State the count of lines in this material that hold the string "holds" and add nothing.

**Source material:**
BEGIN

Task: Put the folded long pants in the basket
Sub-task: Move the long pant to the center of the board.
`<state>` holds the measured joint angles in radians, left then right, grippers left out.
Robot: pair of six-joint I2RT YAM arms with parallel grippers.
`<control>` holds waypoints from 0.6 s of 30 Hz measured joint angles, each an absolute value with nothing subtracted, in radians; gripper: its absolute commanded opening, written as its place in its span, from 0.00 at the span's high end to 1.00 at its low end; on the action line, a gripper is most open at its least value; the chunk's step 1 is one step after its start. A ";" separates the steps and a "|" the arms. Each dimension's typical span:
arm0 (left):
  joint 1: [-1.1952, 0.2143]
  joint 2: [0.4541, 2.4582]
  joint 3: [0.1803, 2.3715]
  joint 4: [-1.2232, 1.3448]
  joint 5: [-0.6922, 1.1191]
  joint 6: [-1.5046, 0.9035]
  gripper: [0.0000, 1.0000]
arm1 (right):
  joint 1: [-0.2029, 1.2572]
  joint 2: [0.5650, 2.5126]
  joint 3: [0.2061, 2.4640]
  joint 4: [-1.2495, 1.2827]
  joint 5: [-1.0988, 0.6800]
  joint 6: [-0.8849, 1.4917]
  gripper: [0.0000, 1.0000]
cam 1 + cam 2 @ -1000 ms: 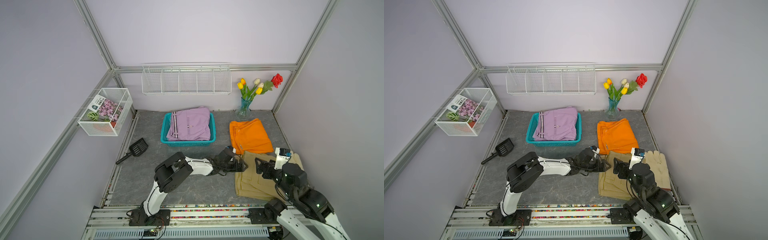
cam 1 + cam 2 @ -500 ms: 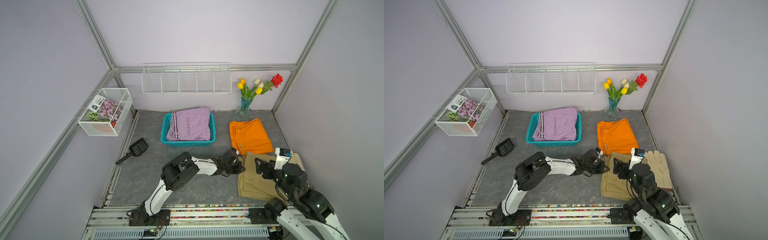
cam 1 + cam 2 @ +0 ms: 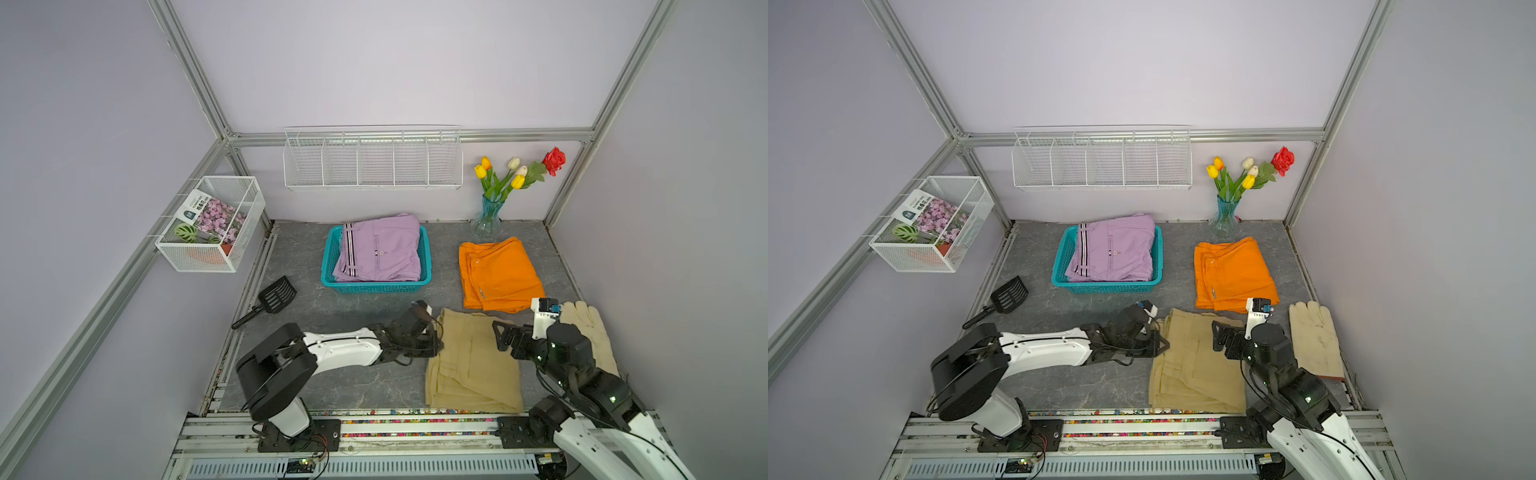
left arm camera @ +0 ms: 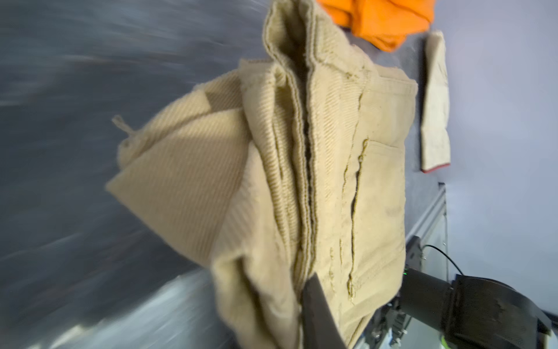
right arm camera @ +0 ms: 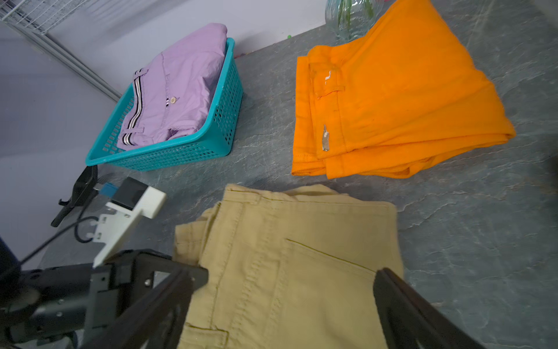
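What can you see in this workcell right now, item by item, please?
basket: one, teal, back centre floor
lilac pants: one, lilac, in the basket
vase: one, bluish glass, back right, holding flowers
orange pants: one, orange, beside the vase
khaki pants: one, tan, front floor
glove: one, cream, right of khaki pants
scoop: one, black, left floor
wire rack: one, white, mounted at back
mesh box: one, white, mounted at left
left end effector: one, black, shut on khaki pants' edge
right end effector: one, black, open over khaki pants

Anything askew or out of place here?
The lilac pants ride up over the far rim of the basket, not flat inside. The khaki pants are bunched at the edge the left gripper pinches.
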<state>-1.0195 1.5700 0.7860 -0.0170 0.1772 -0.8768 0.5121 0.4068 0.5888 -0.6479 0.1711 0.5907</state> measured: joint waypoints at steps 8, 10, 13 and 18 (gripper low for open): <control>-0.939 1.283 0.640 -0.237 -0.018 -0.842 1.00 | 0.512 0.460 0.450 -0.520 0.069 0.635 0.02; -0.921 1.230 0.621 -0.262 -0.038 -0.825 1.00 | 0.512 0.496 0.405 -0.464 0.046 0.643 0.02; -0.846 1.207 0.581 -0.260 -0.022 -0.796 1.00 | 0.512 0.603 0.363 -0.385 0.025 0.653 0.02; -0.786 1.213 0.535 -0.268 -0.018 -0.768 1.00 | 0.512 0.830 0.334 -0.221 -0.016 0.665 0.02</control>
<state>-0.7864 1.2125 0.5346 -0.2680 -0.0177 -0.7685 0.5121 0.8295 0.3344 -0.2214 -0.0158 0.6655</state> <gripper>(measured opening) 0.135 0.983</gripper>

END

**Response below:** 2